Purely irrotational theories for the viscous effects on the oscillations of drops and bubbles
J.C. Padrinoa, T. Funadab and D.D. Josepha'*
a^ Department of Aerospace Engineering and Mechanics, University of Minnesota, 110 Union Street SE, Minneapolis, MN 55455, USA
b^ Department of Digital Engineering, Numazu College of Technology, Ooka 3600, Numazu, Shizuoka, 410-8501, Japan
Two purely irrotational theories of the motion of viscous fluids, viscous potential flow (VPF) and a viscous correction of viscous potential flow (VCVPF), have recently been applied to study capillary instability and to obtain the rate of decay of free gravity waves. The results from these analyses are, in general, in good to excellent agreement with exact solutions. Furthermore, the application of the dissipation method to these problems gives the same results as VCVPF. In this paper, we apply the VPF and VCVPF approximations as well as the dissipation method to the problem of the decay of waves on spheres. We treat the problem of the decay of small disturbances on a viscous drop surrounded by gas of negligible density and viscosity and a bubble immersed in a viscous liquid.
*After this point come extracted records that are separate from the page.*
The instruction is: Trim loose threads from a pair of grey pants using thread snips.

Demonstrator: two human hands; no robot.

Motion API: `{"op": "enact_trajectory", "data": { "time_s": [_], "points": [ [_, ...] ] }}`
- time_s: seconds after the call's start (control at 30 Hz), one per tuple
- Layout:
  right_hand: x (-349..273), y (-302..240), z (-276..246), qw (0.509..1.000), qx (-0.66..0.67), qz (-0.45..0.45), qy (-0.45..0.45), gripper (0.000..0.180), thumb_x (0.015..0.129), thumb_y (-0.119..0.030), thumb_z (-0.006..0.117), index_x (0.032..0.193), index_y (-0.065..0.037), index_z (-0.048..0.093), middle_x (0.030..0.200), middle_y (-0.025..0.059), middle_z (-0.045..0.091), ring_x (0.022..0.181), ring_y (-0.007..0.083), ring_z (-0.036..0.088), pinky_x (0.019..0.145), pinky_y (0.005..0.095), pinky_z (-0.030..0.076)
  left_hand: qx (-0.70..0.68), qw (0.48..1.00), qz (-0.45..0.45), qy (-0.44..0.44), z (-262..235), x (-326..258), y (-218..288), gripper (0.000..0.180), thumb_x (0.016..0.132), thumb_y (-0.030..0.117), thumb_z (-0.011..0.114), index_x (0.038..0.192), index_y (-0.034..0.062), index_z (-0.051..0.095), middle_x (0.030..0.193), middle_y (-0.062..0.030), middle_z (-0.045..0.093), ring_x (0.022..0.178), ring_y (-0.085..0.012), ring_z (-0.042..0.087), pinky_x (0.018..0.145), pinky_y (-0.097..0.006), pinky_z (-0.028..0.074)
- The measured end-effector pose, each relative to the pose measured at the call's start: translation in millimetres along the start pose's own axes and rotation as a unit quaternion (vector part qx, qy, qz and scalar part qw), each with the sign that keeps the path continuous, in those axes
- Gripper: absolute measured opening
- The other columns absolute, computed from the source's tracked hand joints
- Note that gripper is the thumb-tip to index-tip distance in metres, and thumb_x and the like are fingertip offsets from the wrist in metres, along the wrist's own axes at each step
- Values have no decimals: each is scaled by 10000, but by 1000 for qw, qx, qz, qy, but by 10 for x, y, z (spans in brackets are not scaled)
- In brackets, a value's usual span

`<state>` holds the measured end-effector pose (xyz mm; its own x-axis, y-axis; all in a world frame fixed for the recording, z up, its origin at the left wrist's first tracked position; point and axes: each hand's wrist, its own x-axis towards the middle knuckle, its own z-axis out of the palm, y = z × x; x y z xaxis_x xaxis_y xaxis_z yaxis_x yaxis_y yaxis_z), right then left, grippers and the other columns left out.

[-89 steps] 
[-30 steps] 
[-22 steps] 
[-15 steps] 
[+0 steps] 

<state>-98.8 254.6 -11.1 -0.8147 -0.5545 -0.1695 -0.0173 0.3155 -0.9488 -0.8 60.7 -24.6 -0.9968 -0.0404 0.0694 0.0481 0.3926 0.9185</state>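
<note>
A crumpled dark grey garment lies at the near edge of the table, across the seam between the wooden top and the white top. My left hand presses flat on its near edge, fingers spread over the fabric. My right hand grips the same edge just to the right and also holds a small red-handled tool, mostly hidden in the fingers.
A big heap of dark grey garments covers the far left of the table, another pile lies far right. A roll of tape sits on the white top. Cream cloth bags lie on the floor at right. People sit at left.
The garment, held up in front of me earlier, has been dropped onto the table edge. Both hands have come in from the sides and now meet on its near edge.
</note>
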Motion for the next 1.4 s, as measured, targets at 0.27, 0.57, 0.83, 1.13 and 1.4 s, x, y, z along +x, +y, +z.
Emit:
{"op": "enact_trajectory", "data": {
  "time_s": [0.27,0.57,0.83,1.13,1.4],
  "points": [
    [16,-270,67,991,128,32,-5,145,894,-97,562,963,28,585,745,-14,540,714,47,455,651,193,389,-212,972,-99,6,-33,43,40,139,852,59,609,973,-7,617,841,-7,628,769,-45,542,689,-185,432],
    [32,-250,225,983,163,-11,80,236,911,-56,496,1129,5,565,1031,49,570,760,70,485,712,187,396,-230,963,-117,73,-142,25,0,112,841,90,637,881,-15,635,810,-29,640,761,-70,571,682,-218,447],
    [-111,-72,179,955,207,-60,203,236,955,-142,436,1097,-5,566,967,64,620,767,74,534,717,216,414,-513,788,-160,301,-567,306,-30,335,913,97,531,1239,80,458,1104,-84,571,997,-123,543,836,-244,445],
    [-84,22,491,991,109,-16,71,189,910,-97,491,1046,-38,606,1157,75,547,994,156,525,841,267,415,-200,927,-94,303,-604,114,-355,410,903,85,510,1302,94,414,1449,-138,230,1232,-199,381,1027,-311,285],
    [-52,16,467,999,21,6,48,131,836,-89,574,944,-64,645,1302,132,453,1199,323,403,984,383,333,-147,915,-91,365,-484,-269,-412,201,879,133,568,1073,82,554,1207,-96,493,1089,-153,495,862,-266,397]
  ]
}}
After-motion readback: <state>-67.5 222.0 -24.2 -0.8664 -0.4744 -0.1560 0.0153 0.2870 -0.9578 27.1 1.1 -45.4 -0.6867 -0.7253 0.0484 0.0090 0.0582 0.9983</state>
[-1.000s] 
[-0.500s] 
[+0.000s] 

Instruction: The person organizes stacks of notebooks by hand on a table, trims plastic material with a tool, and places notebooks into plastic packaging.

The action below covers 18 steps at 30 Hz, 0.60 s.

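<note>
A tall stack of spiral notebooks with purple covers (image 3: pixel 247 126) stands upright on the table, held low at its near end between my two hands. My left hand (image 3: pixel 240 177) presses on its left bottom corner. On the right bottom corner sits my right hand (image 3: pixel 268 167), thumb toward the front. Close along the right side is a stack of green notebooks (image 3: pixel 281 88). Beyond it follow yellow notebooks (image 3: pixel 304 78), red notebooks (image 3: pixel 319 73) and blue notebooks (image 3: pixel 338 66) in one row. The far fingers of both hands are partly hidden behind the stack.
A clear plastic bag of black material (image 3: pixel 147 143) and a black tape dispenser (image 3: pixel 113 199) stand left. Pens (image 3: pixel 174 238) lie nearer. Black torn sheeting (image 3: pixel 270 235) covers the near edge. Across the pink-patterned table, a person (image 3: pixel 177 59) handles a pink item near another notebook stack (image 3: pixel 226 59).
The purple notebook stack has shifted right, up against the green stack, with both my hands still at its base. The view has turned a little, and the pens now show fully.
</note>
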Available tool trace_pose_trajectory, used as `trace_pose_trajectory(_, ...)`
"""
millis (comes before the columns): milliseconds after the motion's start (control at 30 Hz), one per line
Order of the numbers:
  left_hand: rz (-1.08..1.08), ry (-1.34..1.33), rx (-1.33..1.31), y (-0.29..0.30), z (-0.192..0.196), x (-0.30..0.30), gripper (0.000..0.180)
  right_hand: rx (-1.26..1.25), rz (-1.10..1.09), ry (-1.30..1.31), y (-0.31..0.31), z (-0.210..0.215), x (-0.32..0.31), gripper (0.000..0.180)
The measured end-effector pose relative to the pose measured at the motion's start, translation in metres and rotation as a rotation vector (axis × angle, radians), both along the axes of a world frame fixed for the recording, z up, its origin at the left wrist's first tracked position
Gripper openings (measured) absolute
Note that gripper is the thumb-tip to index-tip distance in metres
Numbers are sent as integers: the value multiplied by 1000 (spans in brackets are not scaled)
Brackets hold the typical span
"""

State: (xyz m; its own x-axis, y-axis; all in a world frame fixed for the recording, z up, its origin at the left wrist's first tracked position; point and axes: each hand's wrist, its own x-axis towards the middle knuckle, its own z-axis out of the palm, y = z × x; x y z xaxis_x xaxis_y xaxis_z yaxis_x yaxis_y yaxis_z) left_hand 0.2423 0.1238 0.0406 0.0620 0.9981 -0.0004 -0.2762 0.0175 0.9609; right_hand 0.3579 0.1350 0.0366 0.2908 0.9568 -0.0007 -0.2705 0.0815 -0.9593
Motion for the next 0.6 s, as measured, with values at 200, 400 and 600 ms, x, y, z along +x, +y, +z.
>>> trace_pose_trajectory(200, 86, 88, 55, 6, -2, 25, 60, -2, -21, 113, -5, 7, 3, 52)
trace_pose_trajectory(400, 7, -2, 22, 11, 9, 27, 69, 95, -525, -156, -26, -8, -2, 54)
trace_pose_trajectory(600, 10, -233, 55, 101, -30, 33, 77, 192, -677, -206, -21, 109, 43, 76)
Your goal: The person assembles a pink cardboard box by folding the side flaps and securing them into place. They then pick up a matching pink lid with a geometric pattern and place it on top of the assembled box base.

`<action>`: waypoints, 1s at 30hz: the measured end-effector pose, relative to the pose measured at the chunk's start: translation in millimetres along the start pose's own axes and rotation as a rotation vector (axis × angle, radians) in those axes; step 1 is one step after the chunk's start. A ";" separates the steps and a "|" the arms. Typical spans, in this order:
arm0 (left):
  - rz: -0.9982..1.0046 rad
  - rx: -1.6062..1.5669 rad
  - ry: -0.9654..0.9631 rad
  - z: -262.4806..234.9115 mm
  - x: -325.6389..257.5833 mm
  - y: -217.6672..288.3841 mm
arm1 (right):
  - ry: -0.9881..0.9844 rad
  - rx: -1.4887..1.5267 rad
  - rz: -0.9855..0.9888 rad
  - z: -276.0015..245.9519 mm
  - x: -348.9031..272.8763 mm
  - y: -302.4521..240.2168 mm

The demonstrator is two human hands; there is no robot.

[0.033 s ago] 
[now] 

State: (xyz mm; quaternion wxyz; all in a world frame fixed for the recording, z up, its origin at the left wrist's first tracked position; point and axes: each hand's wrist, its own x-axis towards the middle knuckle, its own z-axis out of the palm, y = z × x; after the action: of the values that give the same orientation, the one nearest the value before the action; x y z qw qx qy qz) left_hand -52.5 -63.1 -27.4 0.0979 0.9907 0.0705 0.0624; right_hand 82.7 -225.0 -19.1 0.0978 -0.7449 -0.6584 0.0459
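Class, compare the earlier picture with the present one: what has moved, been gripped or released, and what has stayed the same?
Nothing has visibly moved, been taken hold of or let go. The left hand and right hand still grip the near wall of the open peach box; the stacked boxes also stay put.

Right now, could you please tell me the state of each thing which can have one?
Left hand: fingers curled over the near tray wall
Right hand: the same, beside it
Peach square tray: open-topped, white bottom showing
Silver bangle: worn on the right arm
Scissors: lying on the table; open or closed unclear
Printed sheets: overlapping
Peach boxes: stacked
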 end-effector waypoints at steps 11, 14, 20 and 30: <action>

The instantaneous velocity field in the viscous liquid is assumed to be irrotational. The linearized governing equations are solved by normal modes. The dissipation method applied to this problem gives rise to the same dispersion relation as VCVPF. Detailed comparisons of the eigenvalues from VPF and VCVPF and the exact solution are presented. Good agreement with the exact solution for the two purely irrotational solutions is demonstrated.
Key words: drops, bubbles, potential flow, two-phase flow, gas-liquid flow, viscous potential flow.